Blue-Peanuts commented 1 year ago

Since this behavior is intentional, I'd like to know if there is any other way to efficiently edit nodes within the viewport?

Now I only know to use the Inspector to edit the node's position properties to adjust the layout. Is there any other better way?

My current work around is to save the children of the SubViewport as a separate scene.

sjharb commented 1 year ago

Since this behavior is intentional, I'd like to know if there is any other way to efficiently edit nodes within the viewport? Now I only know to use the Inspector to edit the node's position properties to adjust the layout. Is there any other better way?

My current work around is to save the children of the SubViewport as a separate scene.

This is also what I have done to work around this annoyance.

golddotasksquestions commented 1 year ago

@Nivdc

Since this behavior is intentional, I'd like to know if there is any other way to efficiently edit nodes within the viewport?

Editing the children of a subviewport as a separate scene is not always desired, because the user than can't see the context anymore. If for example you want to align the 2D children of a SubViewport with 2D nodes which are siblings of the SubViewportContainer. So my most common workaround is actually grab all children nodes of the SubViewport and in the scene panel drag them into the parent, edit/move them there, then drag them back to make them children of the SubViewport again. It's a terribly annoying workaround, but imho the best option still.

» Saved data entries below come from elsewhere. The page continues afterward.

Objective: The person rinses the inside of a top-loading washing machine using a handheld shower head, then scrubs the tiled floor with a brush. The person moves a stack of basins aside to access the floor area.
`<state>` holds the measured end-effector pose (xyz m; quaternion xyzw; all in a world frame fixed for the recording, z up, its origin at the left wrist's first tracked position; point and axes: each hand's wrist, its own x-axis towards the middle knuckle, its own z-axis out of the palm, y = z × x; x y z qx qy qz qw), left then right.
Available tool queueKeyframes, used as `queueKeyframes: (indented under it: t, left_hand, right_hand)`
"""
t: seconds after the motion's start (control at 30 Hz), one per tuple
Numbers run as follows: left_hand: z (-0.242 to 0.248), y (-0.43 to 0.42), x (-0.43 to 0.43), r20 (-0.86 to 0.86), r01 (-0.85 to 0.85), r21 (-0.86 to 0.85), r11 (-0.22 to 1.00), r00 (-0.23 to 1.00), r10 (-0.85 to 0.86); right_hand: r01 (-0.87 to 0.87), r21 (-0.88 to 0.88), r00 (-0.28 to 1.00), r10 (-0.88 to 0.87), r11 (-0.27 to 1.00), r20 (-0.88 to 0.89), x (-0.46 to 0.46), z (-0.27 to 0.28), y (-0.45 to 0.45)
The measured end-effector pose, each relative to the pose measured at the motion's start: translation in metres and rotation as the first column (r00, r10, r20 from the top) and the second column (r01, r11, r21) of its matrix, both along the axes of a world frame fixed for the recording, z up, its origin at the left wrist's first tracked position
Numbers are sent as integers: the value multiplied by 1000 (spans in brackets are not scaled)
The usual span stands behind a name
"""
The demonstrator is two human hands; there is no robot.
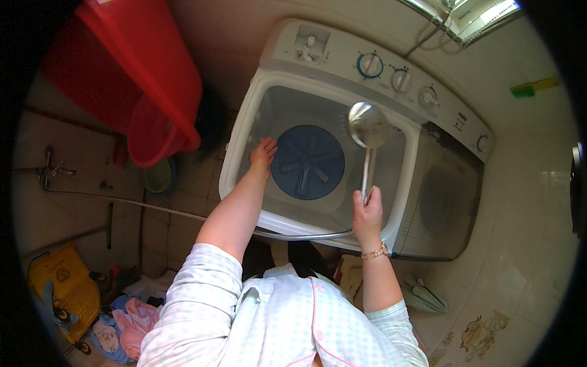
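My right hand (368,215) grips the handle of a metallic hand shower (368,125), its round head over the right part of the wash tub of a twin-tub washing machine (353,80). A metal shower hose (302,237) runs from near that hand along the tub's front edge to the left. My left hand (263,156) is over the tub's left side, fingers apart, with nothing held. Beneath it to the right lies the dark blue pulsator (307,162) at the tub's bottom. Whether the hand touches the tub wall cannot be told.
Red plastic tubs (169,69) stand at the upper left. A wall tap (52,172) is at the left, where the hose leads. A yellow caution-marked bucket (66,289) and a heap of clothes (133,321) lie lower left. The spin tub's dark lid (440,197) is down.
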<state>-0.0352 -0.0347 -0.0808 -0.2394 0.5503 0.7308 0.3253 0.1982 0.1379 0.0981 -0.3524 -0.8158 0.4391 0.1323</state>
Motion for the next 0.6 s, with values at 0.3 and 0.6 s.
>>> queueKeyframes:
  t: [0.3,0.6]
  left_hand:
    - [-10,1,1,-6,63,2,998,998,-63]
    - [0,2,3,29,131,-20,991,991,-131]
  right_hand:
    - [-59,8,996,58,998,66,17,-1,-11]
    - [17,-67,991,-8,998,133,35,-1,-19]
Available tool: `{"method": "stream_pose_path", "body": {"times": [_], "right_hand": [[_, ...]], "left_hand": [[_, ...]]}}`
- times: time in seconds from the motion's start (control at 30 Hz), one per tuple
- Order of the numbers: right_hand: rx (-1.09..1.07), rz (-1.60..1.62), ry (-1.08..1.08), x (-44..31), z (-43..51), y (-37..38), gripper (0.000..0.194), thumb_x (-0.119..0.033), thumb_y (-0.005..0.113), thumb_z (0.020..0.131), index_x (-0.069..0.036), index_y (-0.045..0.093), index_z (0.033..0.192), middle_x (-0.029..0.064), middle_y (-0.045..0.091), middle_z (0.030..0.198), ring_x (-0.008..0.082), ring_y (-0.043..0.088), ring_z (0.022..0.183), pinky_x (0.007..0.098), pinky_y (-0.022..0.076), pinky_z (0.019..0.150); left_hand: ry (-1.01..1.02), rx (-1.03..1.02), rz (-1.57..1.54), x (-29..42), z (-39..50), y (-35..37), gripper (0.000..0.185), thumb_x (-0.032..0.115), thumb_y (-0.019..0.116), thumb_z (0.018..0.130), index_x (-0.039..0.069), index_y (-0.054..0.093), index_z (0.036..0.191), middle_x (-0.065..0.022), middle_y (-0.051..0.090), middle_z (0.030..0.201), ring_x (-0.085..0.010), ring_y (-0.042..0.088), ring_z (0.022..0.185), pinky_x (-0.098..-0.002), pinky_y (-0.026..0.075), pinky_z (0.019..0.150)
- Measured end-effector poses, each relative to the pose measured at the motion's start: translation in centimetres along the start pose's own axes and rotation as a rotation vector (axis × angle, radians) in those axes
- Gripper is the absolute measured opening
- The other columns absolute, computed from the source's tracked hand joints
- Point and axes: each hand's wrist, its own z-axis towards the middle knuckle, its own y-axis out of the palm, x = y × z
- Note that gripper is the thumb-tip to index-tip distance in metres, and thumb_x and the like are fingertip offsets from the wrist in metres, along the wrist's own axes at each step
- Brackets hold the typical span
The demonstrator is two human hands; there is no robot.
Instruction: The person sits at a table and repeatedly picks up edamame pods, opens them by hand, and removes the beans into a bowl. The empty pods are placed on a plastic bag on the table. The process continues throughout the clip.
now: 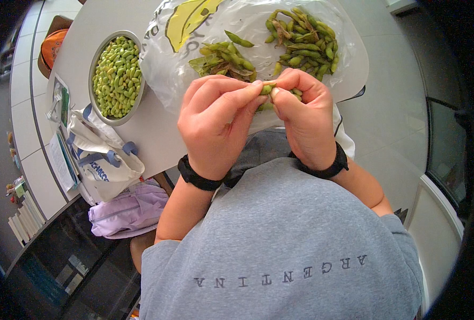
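Between my fingertips is a green soybean pod (266, 89), pinched from both sides. My left hand (219, 120) grips one end with thumb and fingers; my right hand (307, 112) has its thumb and forefinger on the other. Below them lies a clear plastic bag (165, 88) with printing, spread on the table. On it, a heap of whole pods (313, 46) sits at the far right. A smaller pile of pods and husks (229, 60) is just beyond my left hand, partly hidden by it. Further left, an oval metal bowl (94, 102) holds many shelled green beans (117, 78).
The white table (161, 148) has a rounded right end. At its left edge are a canvas tote bag (101, 160), papers (63, 160) and a lilac bag (131, 212) lower down. An orange bag (55, 46) rests on a chair beyond. Books (27, 218) stand at far left.
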Motion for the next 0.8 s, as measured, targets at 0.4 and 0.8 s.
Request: {"method": "stream_pose_path", "body": {"times": [0.4,0.8], "right_hand": [[0.039,-0.126,-0.074,0.0,0.1,0.0,0.002,-0.003,0.07,0.087,-0.001,0.069,0.089,-0.0026,0.064,0.081,0.0026,0.054,0.074,0.0196,0.0444,0.064],[-0.073,0.332,0.24,0.3,0.2,0.1,0.018,-0.019,0.067,0.1,-0.003,0.066,0.107,-0.0008,0.064,0.085,0.0031,0.055,0.07,0.0175,0.0388,0.055]], "left_hand": [[-0.912,-0.111,-0.937,1.2,0.1,-0.4,0.018,0.001,0.076,0.091,-0.004,0.074,0.108,-0.0078,0.075,0.101,-0.0111,0.07,0.092,-0.0231,0.055,0.082],[-0.719,-0.05,-0.825,0.8,0.2,0.5,0.009,-0.003,0.074,0.091,-0.004,0.071,0.099,-0.0062,0.071,0.098,-0.0116,0.067,0.091,-0.0246,0.054,0.083]]}}
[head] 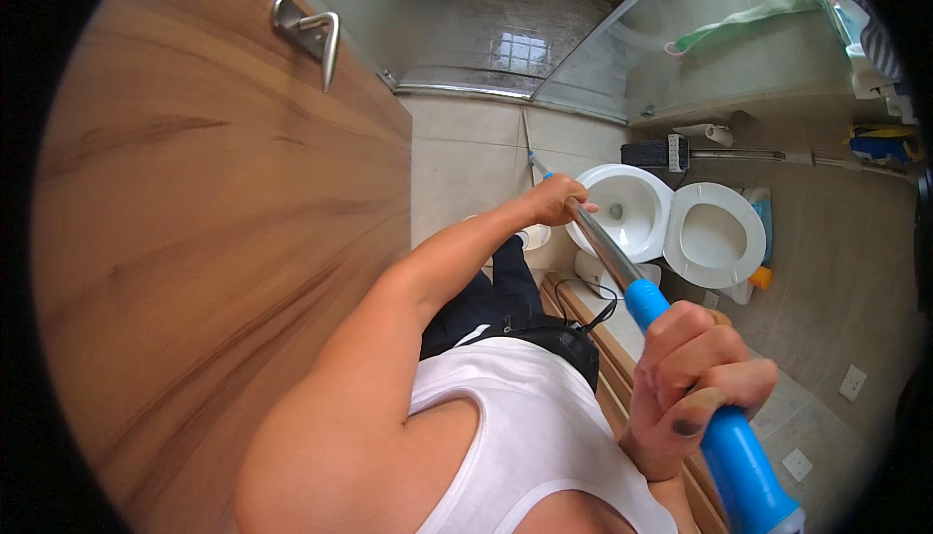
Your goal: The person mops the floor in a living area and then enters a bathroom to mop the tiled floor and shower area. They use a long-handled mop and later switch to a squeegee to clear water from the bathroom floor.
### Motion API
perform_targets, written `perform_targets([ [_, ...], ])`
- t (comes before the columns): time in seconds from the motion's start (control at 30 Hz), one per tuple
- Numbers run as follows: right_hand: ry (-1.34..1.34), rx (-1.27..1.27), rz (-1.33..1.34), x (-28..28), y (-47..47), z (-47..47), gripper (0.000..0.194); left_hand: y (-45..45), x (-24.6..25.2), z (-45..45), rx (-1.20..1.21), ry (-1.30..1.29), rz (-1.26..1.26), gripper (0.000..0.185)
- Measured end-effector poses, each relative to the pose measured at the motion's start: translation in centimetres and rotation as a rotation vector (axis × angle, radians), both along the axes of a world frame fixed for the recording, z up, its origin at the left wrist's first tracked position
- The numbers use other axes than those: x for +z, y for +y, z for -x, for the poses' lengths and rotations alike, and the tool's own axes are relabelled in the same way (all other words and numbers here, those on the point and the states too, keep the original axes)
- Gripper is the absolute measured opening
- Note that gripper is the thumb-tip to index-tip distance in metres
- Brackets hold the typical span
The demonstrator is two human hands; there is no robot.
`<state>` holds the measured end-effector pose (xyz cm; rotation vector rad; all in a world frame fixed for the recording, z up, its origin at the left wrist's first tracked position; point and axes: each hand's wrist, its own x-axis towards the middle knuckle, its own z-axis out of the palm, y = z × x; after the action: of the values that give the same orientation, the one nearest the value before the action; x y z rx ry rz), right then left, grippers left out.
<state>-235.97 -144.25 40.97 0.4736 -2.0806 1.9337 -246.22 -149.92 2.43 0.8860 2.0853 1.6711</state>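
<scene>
My left hand (pixel 557 199) is closed around the steel pole (pixel 609 246) of a long-handled tool, above the rim of the open toilet (pixel 627 206). Nearer the camera, my right hand (pixel 700 388) grips the tool's blue plastic handle (pixel 747 454). The pole slants from lower right towards the upper middle. Past my left hand, a blue joint and a thin, pale far end (pixel 526 133) show over the floor tiles; the kind of head cannot be told. The toilet seat (pixel 714 235) is raised.
A wooden door (pixel 219 206) with a metal lever handle (pixel 321 35) stands on the left. A glass shower partition (pixel 605 46) is ahead. Beside the toilet are a dark box (pixel 645 155), a toilet paper roll (pixel 718 134) and a counter with a wooden edge (pixel 576 308).
</scene>
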Motion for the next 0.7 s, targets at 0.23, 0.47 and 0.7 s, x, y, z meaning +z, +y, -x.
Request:
perform_targets([
  [0.23, -0.032, 0.284, -0.036, 0.6, -3.6, 0.0, 0.029, -6.7, 0.7, -0.8, 0.183, 0.173, 0.063, 0.045],
  [0.47, -0.121, 0.489, -0.014, 1.2, -3.7, -0.3, 0.023, -7.8, -0.9, -4.4, 0.464, 0.129, 0.001, 0.043],
  [0.7, 0.010, 0.639, 0.078, 1.1, -0.4, 0.9, 0.020, -7.9, 1.1, -3.1, 0.357, 0.131, -0.003, 0.041],
])
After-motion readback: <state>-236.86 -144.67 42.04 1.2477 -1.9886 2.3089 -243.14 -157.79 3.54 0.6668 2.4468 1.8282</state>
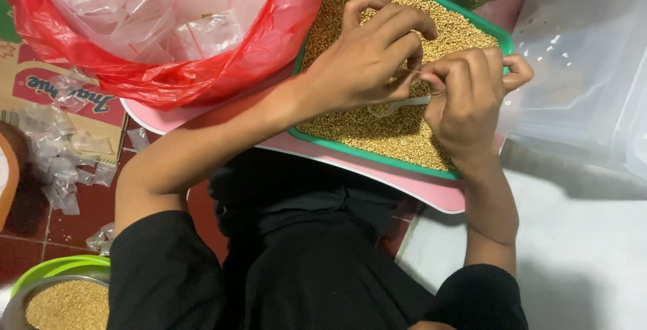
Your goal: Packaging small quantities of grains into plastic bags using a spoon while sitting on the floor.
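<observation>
R hand pinches a small clear plastic spoon; L hand fingers closed on a tiny clear bag, barely visible, at the spoon. Both hover over yellow-brown seeds in a green tray on a pink board. Red bag of clear pouches to the left.

Spoon bowl half-buried in seeds
</observation>
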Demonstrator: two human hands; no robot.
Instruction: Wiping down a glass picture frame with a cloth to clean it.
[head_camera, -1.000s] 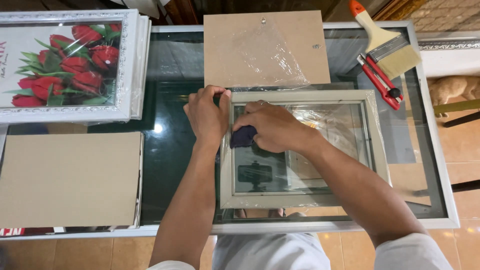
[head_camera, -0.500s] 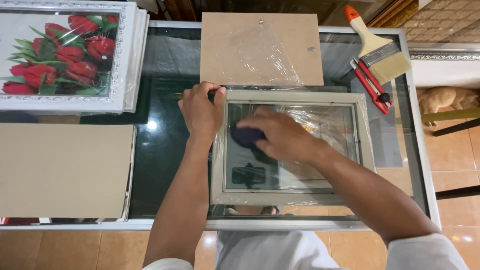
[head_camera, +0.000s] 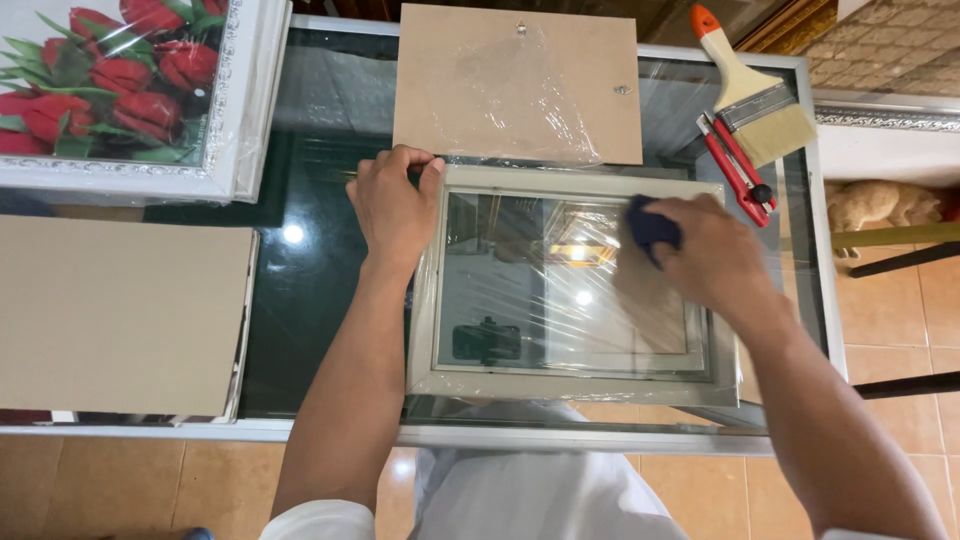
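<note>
A pale grey picture frame with a glass pane lies flat on a glass-topped table. My left hand grips the frame's upper left corner. My right hand presses a dark blue cloth against the pane near the frame's upper right. Clear plastic film shows over the pane.
A brown backing board lies just beyond the frame. A paintbrush and a red utility knife sit at the far right. A white-framed picture of red tulips is at the far left, with a brown cardboard sheet below it.
My right hand has slid the blue cloth across the pane from the upper left toward the upper right. My left hand has stayed on the frame's corner.
</note>
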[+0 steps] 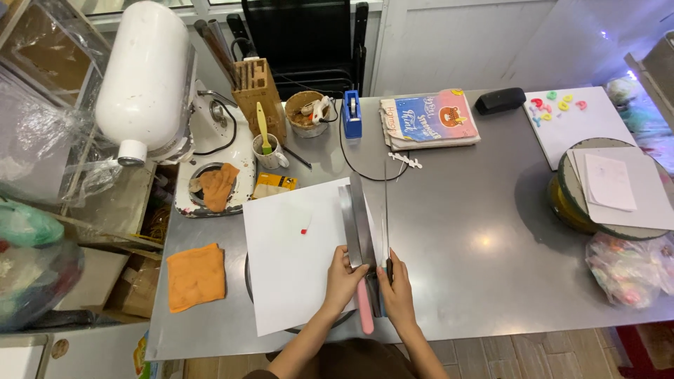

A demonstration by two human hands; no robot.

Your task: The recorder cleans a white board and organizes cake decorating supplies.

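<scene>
Head view showed our left hand (342, 278) with fingers curled around the broad metal spatulas (357, 221), and our right hand (397, 289) pinching their handles beside the pink handle (365, 317). They lay along the white sheet's (295, 260) right edge on the steel table (477, 238), an orange cloth (196, 276) well apart.

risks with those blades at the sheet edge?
1. Left hand and right hand both sit close to the flat metal blades; a slip could nick fingers.
2. The white sheet overhangs the table's front edge and may slide.
3. The red bit could smear.
</scene>
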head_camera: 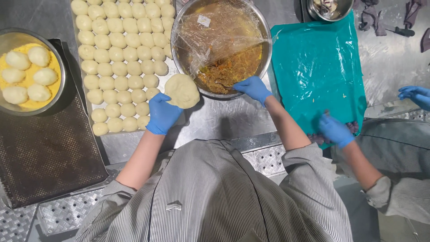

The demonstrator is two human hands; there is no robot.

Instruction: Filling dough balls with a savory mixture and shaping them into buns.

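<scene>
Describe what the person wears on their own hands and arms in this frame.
Both the left hand and the right hand wear thin blue disposable gloves ending at the wrist. The forearms are bare. Grey-and-white pinstriped short sleeves end around the elbows, part of a matching striped uniform top. No watch or jewellery shows.

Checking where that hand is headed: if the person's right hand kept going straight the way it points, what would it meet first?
The right hand points up-left into the steel bowl; it would likely meet the orange-brown filling first, though depth is unclear.
</scene>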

EduardoLemos567 commented 5 months ago

My opinion is that the users expect a consistent behavior for 3d and 2d when using subviewports. In 3d we can still see and edit objects. My understanding is that the 3d objects and the subviewport all belong to the same 3d world of parents, unless you mark 'own 3d world'. Maybe the solution is just to copy this behavior for the 2d world, if possible.